Quello che cerco, nelle mie scelte di carriera, è di lavorare con una forte marca e con forti contenuti da fare esplodere e sviluppare. Mi piace definirmi un bravo manager nella gestione dei contenuti, che questi siano un marchio, un cartoon o un artista.
Com’è la gestione degli artisti?
Difficilissima, perché hai a che fare con un prodotto pensante. Il vero talento sa benissimo come posizionarsi e sa cosa deve essere fatto, per cui devi mettergli a disposizione i tuoi asset e non sovrastarlo. Sono gli artisti a determinare i trend, non le aziende, che devono piuttosto dare il supporto finanziario e distributivo.
In un mercato difficile e molto affollato devi anche essere intuitivo. Diventa fondamentale la capacità dei manager di individuare il talento e di capire come evolverà il gusto, captando tutti i segnali (come è stato ad esempio nel caso dei rapper).

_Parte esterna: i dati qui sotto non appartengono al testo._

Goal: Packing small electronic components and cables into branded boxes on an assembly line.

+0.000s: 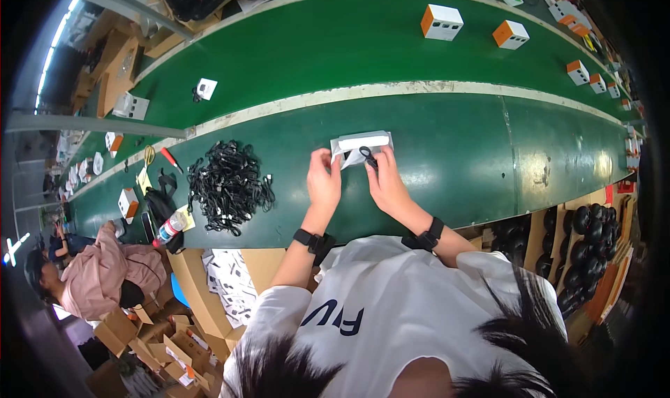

Cosa le ha lasciato l’esperienza di quasi 10 anni nelle radio private all’inizio della sua carriera?
La radio è un mezzo caldo e, soprattutto a quei tempi, avevi un feed back immediato dal pubblico e la capacità di anticipare i trend, individuando i pezzi e gli artisti.
Sotto il profilo imprenditoriale è stata un’esperienza unica, le radio erano alla loro nascita e bisognava costruire tutto, dalla scaletta (seguivamo il modello anglosassone, sintonizzandoci di notte), al modello di business, alla trasmissione vera e propria sul territorio, alla vendita pubblicitaria (non avendo idea di come ripartire le risorse), alla costruzione della forza vendita.
E in Ferrari?
Sono entrato in una divisione che gestiva il licensing cambiandone l’approccio strategico e la struttura organizzativa. Una vera start up: la sede era a Lugano e abbiamo ripreso a Maranello da zero.
Gli obiettivi erano un nuovo approccio nella strategia do licensing e l’avvio del progetto di retail con l’apertura di una serie di negozi monomarca.
Lei ha un team di 20 persone. Come sceglie i collaboratori?
E’ prioritaria una forte conoscenza del business con la capacità di lavorare in team.
I fattori chiave di successo nel suo ruolo?
Capacità di innovazione, massima attenzione nella gestione del marchio e creazione di un team di livello.
E’ fondamentale conoscere la storia del marchio approfonditamente per mantenere l’integrità dei suoi valori fondamentali. Inoltre, il mondo del licensing è complicato perché non si copre un solo settore ma ci si confronta con monti mercati in alcuni casi molto distanti come logica e tutti con dinamiche diverse. Serve un management con una visione globale e manager specializzati per i singoli mercati. Io avuto la fortuna di avere come palestra di licensing la Disney, acquisendo forti competenze nell’area dello scouting, negoziazione, gestione contrattualistica e approccio di segmentazione per paesi e canali.
Com’è vendere il cavallino rampante?
E’ un marchio strepitoso, gestito benissimo negli anni ’90, che ha un’appeal incredibile. Mi ha stupito, quando sono arrivato in Ferrari, scoprire la forza del marchio. E’ quasi una religione. Sono entrato in un mondo con un livello di passione che non incontravo dai tempi della discografia.